Взвизгнула баба – патлатая:
– Робят в грядки зарою, сама на фабрику подымусь.
– В грыбы уйду, – посулил старый дед, поддержав бабу.
Мышецкий решил вмешаться – прошел внутрь избы.
– Дайте сюда список, – велел он писарю. – В самом деле, – начал князь, – зерном сорить казне не пристало. Сознайтесь, у кого осталось зерно для посева… Неужели нет честных среди вас?
Мужики ежились, переглядывались, девки – хихи да хахи.
– Ну, хорошо, – почерствел князь. – Значит, честных среди вас нету?.. – Тогда – прошу: кто из вас купил граммофон?
Встал дядя – степенный, каждая заплатка к месту пришита. Но по глазам видно – волк и собак жрет.
– Я вас вычеркиваю из списка неимущих, – рассудил Мышецкий безжалостно. – Можете жаловаться…
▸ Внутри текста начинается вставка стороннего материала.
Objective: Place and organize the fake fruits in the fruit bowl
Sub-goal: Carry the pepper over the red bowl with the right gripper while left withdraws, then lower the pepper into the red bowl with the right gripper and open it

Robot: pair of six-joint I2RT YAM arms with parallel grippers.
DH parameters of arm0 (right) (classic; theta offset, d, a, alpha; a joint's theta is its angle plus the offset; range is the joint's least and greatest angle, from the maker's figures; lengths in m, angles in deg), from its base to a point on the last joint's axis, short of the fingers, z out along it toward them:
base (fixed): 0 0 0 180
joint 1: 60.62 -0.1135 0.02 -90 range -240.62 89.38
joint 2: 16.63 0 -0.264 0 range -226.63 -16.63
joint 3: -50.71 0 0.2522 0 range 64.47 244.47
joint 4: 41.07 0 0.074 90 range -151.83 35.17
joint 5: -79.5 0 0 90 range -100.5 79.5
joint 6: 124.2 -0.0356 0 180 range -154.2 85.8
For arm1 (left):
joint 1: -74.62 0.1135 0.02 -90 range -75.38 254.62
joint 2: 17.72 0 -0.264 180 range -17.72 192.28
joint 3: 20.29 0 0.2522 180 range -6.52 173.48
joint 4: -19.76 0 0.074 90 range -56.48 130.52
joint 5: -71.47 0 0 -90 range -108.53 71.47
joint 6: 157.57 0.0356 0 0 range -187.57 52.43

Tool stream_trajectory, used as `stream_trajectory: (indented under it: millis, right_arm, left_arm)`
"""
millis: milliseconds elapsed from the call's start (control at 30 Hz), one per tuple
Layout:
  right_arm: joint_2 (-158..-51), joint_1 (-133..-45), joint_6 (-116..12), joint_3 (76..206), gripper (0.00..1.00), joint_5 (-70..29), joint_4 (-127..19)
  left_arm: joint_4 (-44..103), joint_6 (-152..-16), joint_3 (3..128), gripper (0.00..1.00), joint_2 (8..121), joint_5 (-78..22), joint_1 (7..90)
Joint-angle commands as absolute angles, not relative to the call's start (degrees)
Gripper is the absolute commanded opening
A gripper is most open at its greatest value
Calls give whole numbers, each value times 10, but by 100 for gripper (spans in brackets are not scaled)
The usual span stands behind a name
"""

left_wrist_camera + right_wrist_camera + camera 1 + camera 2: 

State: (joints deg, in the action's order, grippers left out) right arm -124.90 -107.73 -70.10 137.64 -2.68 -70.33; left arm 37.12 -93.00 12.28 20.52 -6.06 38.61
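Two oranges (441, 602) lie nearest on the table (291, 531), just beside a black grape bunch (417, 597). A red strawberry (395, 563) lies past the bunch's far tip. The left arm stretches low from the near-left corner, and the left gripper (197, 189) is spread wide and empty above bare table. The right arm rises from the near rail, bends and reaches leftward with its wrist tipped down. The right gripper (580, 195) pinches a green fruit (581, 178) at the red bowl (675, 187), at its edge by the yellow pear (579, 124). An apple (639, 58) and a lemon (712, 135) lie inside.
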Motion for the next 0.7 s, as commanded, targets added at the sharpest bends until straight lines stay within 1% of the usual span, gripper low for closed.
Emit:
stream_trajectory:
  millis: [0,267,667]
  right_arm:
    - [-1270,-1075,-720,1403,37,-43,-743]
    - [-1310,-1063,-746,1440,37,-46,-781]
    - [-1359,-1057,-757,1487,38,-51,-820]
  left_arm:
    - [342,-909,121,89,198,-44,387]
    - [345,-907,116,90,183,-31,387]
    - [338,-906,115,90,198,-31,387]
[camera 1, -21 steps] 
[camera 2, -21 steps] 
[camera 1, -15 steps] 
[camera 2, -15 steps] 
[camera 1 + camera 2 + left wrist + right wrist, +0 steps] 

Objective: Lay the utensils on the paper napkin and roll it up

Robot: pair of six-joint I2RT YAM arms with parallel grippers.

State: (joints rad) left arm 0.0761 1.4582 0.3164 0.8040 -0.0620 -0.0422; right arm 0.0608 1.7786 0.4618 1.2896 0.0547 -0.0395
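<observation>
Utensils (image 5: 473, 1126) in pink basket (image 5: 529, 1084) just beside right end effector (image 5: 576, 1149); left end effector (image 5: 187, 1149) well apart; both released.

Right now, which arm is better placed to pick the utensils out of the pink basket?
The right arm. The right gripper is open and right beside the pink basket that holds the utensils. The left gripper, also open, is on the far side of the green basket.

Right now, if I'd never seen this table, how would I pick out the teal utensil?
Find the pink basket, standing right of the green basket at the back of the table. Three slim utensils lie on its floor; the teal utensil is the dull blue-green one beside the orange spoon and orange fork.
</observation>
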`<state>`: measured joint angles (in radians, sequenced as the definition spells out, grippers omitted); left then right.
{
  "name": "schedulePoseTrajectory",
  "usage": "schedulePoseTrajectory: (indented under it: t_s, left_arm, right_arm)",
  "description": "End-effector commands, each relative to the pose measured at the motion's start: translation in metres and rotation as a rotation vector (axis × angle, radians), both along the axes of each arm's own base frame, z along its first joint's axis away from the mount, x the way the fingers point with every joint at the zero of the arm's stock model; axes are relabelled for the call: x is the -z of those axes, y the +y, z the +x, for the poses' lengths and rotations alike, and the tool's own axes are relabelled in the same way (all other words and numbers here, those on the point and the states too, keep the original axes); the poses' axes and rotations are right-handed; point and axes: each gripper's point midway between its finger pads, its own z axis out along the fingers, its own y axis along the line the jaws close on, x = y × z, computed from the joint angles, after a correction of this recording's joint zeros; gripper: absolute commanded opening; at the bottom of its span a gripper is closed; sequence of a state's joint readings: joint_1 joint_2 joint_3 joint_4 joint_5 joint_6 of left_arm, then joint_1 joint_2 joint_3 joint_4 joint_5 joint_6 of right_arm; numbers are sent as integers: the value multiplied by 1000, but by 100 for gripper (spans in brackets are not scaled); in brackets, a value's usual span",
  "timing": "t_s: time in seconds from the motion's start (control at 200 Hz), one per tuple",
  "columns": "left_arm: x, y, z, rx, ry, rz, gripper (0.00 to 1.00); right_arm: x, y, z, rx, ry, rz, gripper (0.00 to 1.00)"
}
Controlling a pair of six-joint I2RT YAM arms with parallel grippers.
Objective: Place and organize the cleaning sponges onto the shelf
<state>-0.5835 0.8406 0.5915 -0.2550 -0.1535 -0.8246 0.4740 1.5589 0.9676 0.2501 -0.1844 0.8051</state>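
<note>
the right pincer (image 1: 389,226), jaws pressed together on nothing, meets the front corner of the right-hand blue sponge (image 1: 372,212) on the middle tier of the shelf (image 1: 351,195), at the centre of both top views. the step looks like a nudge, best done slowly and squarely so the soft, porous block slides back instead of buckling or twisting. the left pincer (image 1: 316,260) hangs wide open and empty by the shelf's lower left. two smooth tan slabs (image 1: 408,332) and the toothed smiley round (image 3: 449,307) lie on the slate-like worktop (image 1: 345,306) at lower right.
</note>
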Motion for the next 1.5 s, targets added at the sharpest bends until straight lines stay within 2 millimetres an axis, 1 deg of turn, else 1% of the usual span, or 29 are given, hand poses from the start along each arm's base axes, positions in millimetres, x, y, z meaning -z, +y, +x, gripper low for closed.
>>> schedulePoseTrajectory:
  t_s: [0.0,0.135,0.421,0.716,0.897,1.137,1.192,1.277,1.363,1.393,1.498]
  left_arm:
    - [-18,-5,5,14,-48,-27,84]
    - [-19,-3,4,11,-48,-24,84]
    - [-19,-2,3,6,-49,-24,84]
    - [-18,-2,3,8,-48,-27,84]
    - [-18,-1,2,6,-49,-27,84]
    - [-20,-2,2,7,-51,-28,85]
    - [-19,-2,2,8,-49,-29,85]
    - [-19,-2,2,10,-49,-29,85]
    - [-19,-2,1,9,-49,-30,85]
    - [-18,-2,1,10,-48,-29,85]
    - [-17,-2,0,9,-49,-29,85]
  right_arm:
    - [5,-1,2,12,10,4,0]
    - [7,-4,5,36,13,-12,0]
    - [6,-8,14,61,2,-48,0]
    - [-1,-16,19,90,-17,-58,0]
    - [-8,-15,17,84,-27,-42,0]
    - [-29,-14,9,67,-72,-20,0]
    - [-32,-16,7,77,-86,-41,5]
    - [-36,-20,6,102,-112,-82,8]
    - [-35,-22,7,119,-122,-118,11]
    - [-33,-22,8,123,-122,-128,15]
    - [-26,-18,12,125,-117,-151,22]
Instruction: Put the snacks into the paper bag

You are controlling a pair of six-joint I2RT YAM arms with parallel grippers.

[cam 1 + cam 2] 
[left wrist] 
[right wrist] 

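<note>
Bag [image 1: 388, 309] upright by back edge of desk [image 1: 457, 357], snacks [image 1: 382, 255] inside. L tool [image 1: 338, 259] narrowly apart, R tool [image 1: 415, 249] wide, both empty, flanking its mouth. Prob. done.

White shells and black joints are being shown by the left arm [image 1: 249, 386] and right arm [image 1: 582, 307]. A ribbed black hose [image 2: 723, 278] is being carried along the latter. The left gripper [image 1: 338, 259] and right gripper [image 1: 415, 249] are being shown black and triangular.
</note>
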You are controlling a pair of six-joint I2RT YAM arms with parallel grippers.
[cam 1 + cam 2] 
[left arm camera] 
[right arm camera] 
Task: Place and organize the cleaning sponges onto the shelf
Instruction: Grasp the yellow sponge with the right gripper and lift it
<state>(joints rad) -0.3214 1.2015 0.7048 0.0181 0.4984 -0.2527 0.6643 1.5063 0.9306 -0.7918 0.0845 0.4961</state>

– Кому? – пошатнулся кулак.
– Мне…
Сходка оживилась. Снова – бабий голос, взвинченный:
– А Никишкин кровать купил. Уж таку ясну! Блестит и вся с шарами… Диво ли ему хлеб?
– Кто купил кровать? – рявкнул Мышецкий, вооружаясь пенсне.
Тишина… "И смех и грех", – думалось князю.
– Я русским языком спрашиваю: кто купил кровать?
Снова – ни звука. Молчат. Боятся.
– Никишкин, это вы купили себе кровать с шарами?